Look through the listing below, find every line with the string "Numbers", and copy it.

The data ▸
---+---
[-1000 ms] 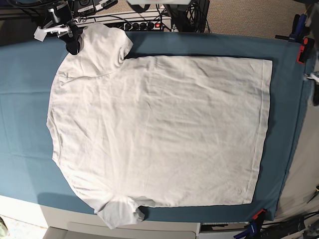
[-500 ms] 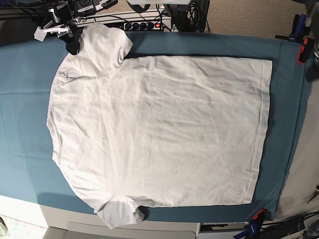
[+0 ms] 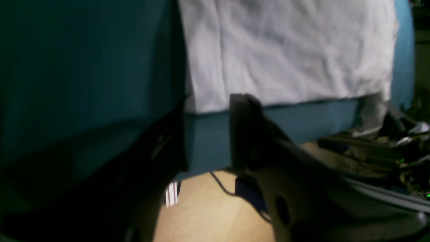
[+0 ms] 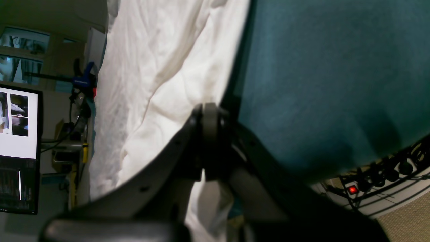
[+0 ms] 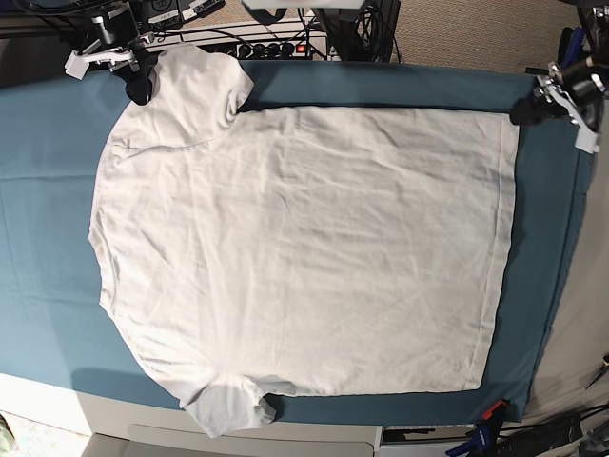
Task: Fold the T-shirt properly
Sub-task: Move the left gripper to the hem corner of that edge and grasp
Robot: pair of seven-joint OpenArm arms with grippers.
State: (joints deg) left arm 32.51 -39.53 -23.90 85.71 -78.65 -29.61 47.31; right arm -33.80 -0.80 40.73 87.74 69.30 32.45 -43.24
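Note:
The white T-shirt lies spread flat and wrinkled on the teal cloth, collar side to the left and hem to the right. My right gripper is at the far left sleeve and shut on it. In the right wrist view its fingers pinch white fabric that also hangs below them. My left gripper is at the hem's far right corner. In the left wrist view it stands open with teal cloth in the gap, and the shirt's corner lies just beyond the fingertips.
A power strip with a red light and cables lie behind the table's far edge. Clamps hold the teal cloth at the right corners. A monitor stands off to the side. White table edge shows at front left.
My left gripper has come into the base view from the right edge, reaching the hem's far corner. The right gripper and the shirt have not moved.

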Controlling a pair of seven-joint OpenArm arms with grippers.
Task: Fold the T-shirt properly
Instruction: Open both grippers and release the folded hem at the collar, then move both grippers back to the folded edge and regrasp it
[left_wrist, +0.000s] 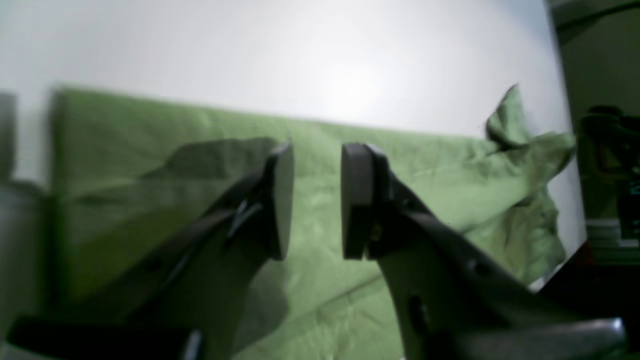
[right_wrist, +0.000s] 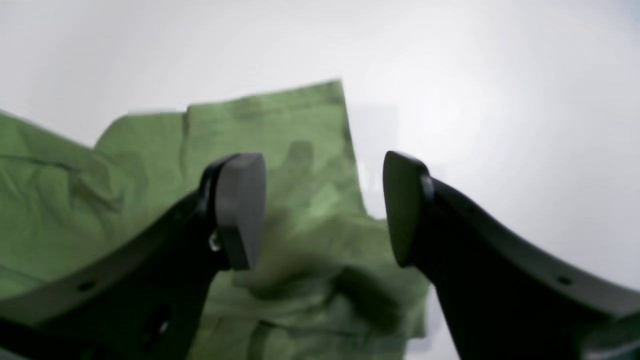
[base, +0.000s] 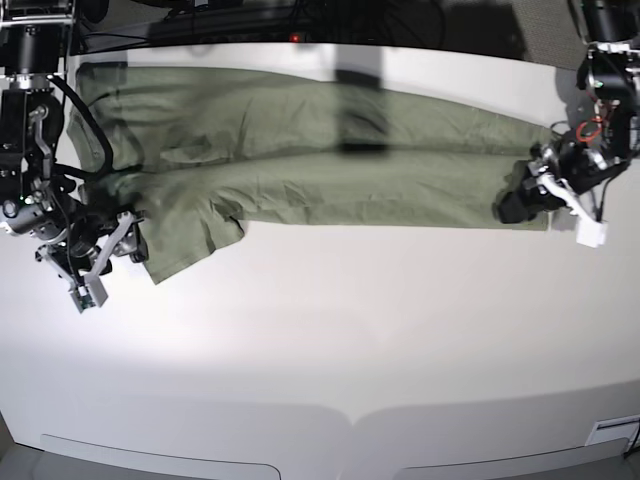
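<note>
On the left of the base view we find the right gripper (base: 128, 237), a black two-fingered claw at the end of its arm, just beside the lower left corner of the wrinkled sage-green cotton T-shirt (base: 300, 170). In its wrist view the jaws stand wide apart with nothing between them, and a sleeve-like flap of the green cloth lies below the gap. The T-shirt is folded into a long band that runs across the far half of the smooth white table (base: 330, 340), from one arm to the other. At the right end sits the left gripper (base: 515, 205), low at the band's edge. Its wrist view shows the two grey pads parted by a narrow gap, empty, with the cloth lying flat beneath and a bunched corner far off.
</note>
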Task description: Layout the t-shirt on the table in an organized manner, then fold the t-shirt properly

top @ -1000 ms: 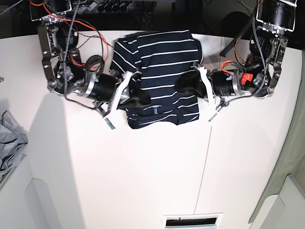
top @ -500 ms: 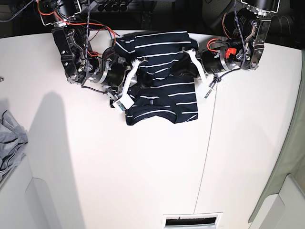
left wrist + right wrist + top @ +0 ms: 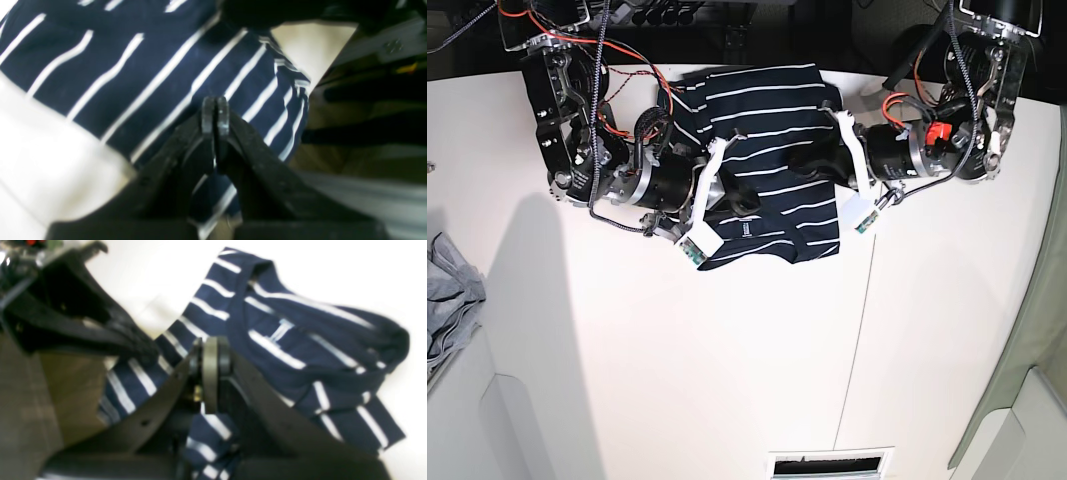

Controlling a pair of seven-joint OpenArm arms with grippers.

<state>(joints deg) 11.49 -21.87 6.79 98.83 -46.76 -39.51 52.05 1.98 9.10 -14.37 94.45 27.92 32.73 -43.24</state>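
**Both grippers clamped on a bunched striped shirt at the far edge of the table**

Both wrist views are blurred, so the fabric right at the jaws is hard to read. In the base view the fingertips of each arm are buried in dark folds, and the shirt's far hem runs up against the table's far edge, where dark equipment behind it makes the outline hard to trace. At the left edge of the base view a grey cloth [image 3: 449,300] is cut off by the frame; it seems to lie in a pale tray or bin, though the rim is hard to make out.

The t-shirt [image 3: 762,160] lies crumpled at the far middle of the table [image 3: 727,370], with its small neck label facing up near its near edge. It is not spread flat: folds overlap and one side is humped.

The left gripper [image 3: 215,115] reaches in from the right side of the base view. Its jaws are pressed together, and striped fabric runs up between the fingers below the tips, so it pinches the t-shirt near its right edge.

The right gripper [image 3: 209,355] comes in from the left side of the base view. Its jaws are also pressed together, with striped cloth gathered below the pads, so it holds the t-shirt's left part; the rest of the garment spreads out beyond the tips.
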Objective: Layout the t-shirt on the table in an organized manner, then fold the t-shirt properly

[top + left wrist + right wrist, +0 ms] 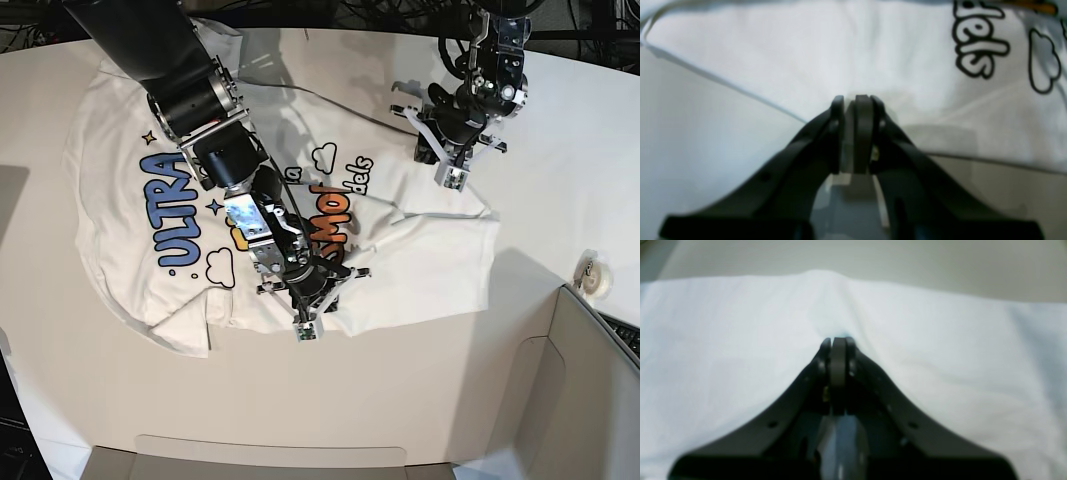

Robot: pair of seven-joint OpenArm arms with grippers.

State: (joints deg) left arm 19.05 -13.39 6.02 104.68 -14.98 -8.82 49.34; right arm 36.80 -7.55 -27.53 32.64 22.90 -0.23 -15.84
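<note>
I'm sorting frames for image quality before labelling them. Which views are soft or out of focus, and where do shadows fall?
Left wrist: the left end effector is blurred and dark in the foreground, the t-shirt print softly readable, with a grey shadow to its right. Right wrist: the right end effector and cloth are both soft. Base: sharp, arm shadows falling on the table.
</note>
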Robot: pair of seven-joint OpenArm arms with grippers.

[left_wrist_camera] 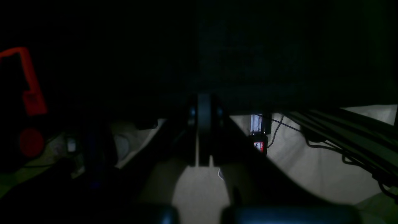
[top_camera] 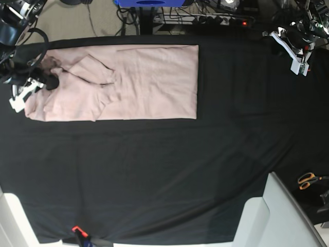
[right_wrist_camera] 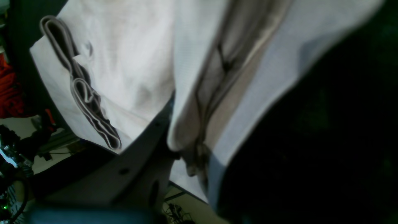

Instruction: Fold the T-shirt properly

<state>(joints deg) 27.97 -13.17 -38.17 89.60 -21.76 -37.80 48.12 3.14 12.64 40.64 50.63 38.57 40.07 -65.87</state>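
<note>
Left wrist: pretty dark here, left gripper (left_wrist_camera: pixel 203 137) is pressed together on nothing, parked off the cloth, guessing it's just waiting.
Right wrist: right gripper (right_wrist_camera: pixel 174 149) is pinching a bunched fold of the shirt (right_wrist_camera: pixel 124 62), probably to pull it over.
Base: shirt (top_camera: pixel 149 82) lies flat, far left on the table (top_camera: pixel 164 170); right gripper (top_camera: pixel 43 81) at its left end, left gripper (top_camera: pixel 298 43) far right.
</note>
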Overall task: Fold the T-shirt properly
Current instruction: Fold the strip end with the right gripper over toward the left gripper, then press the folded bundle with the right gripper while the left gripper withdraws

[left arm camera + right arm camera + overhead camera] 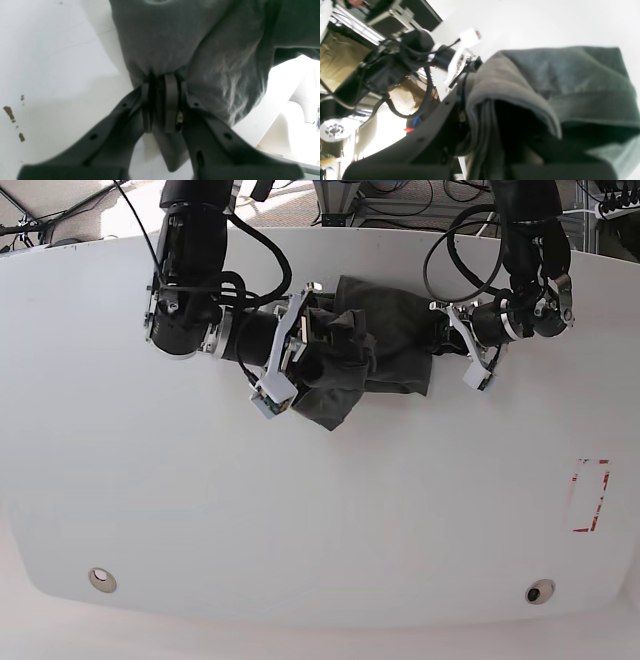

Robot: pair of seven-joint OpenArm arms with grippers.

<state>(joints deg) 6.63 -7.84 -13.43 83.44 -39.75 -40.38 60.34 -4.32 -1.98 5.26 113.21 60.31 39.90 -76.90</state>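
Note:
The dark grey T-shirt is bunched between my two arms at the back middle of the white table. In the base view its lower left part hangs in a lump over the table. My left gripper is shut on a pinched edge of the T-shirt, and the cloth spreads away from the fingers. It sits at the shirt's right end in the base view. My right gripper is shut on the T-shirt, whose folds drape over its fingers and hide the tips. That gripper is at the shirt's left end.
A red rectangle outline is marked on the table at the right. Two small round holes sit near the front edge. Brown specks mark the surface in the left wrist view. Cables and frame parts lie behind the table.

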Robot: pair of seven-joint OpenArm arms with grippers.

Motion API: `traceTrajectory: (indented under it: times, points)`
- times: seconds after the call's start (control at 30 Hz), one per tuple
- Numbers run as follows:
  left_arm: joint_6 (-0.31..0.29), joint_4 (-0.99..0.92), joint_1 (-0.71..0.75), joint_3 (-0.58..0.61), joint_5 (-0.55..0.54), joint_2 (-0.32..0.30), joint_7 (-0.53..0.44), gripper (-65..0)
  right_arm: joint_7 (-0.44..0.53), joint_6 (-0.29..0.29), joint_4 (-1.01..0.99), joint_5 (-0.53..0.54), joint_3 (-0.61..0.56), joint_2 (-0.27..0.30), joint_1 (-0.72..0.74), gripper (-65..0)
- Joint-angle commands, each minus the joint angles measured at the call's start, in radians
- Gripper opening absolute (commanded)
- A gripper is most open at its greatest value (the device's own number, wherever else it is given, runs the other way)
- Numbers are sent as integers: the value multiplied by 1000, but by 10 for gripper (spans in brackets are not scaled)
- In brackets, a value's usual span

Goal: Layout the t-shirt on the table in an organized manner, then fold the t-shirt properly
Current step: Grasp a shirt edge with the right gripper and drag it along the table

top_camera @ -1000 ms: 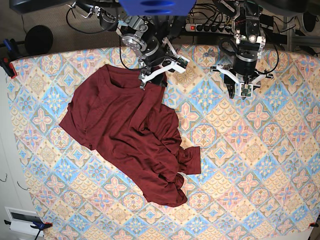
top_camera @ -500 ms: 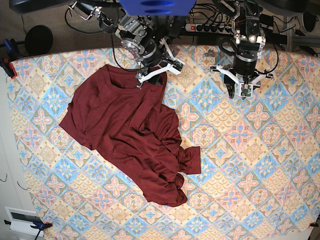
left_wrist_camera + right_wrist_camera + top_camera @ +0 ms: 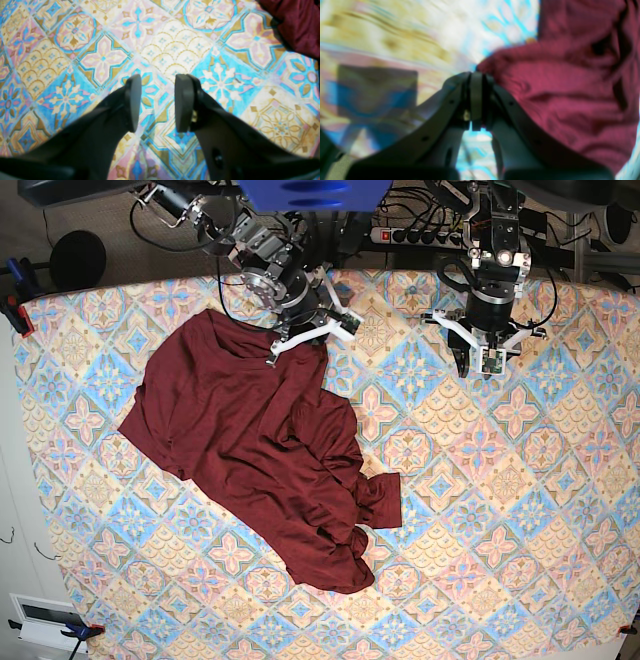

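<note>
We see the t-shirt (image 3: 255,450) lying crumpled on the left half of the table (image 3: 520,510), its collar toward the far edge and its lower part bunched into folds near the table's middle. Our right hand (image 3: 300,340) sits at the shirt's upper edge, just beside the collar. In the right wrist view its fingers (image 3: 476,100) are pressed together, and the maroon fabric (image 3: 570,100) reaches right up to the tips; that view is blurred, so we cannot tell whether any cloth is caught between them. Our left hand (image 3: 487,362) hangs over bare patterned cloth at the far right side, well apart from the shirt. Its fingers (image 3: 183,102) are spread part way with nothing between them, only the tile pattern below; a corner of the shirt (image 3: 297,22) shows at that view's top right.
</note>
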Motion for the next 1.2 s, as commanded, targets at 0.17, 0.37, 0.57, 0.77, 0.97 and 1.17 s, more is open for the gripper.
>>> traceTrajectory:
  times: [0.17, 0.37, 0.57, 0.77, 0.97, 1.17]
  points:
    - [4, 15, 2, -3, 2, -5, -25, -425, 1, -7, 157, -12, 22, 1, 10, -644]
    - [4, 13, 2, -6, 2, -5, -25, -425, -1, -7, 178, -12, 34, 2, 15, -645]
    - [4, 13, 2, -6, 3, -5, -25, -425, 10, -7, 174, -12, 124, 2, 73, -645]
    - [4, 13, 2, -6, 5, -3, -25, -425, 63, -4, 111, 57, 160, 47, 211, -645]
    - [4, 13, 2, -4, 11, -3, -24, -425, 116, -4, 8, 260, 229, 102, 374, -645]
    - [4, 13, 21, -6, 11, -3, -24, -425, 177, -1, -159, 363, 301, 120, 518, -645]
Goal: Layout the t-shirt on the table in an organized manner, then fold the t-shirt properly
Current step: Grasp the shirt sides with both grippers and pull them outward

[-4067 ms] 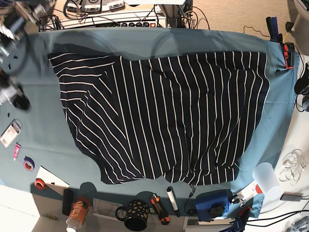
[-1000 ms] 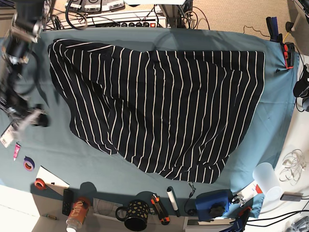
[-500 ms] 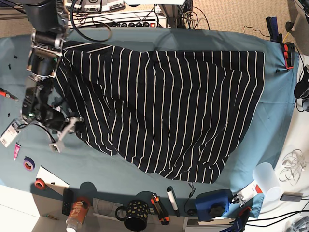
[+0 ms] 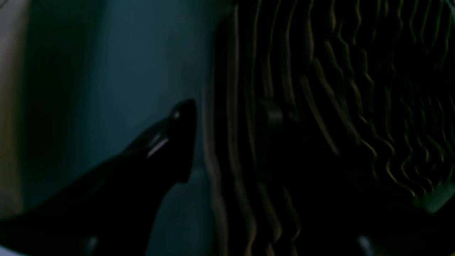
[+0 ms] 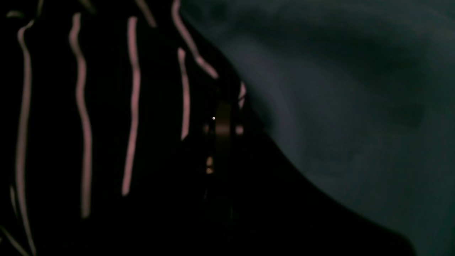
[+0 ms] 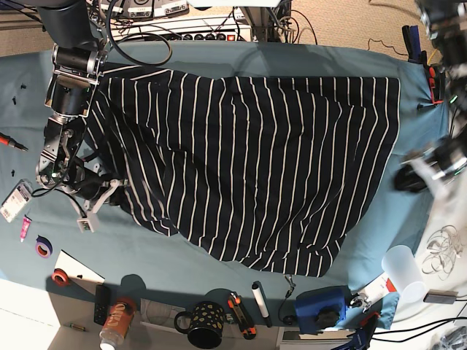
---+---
Solution for this exercise ▸
- Numbers run as follows:
- Numbers are sent as integers: the value multiplied by 1000, but by 10 for gripper (spans in brackets are not scaled)

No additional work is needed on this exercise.